[SciPy-User] convertin from octave/ matlab to scipy
eat
e.antero.tammi@gmail....
Thu Feb 18 15:58:00 CST 2010
Hi,
I'll just have started to study and learn the python/ scipy.
I have written some inhouse (exploratory) data analysis
octave/ matlab toolboxes/ packages that I now like to convert
to python/ scipy.
I do have googled and skimmed bunch of documents, but still
I'll like to have experts opinion how to convert this (typical)

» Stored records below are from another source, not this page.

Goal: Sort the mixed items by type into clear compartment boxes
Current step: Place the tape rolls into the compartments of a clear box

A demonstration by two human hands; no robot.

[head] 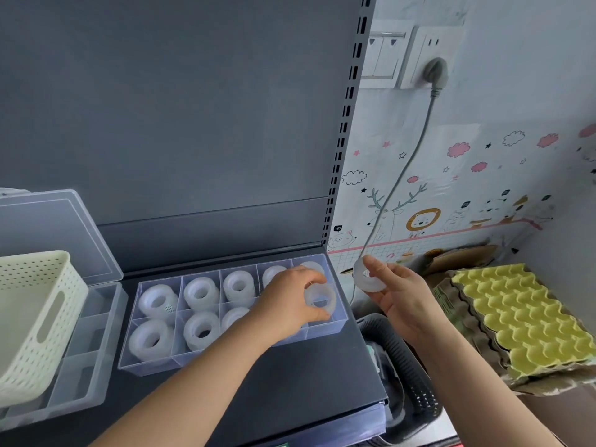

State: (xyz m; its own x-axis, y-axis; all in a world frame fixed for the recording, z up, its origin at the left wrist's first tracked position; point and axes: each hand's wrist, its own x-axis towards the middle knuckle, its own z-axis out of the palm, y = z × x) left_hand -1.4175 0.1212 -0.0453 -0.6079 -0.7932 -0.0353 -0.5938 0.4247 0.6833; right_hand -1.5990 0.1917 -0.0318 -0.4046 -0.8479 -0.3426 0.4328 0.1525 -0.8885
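To my left, a cream perforated basket [32, 317] sits on an open clear lidded box [87, 346]. Off the right edge of the dark shelf [306, 382] I see yellow egg trays [522, 317] and a black basket [416, 391]. The clear compartment box [180, 359] holds tape rolls [201, 291] in its cells. My left hand [287, 301] hides the right-hand cells, its grip curled round a tape roll [319, 296] over the front right cell. My right hand [403, 298], beyond the shelf, pinches a second tape roll [369, 275].
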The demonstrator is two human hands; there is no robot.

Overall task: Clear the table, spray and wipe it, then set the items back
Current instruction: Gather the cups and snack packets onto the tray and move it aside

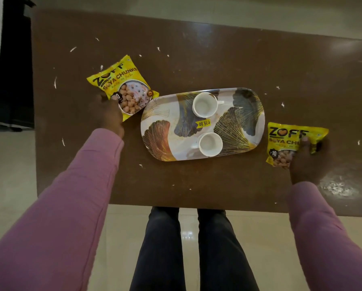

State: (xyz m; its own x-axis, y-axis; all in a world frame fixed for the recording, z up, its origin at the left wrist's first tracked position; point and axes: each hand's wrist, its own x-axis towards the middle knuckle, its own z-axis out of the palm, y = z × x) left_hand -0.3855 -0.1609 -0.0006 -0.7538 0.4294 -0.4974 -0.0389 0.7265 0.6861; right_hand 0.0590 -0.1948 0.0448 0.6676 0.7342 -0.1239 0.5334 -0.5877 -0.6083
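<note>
I stand at a brown table strewn with small white scraps. In the middle lies an oval tray with a leaf pattern, and two white cups stand on it. At the tray's left lies a yellow soya chunks packet; my left hand grips its near corner. A second yellow packet lies right of the tray, and my right hand grips its near right part, with fingers curled over it.
Dark furniture stands to the left of the table. Pale tiled floor lies beyond it and under my legs. A wet-looking shiny patch marks the table's near right corner.
</note>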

octave/ matlab indicies idiom to scipy:
"""
a simple minded conversion of idiom 1 from octave(or matlab)
<ocode>
function t1
m= 12; n= 123456; D= randn(m, n);
f= @(X) sqrt(sum(X.^2)); g= @(D) zm(f, D);
norm(f(D)- g(D))
function D= zm(f, D)
m= mean(D, 2); D= f(D- m(:, ones(1, size(D, 2))));
</ocode>
to scipy:
"""
from scipy import *
from numpy.linalg import norm #???
def zm(f, D):
a= vstack(range(D.shape[0]))* ([1]* D.shape[1]);
m= mean(D, 1); return f(D- m[a])
m= 12; n= 123456; D= random.randn(m, n);
f= lambda X: sqrt(sum(X**2, 0)); g= lambda D: zm(f, D)
print norm(f(D)- g(D))
I think my main question is:
do we have in scipy some 'under the hood' functionality, which
allows us not to repmat the constant vector (m)?
(Code like above is handled quite well in matlab where
(e(matlab)/ e(octave)<~ .1), compared to (e(scipy)/ e(octave)<~ .5),
where e(x) is some measure of the execution time in x.)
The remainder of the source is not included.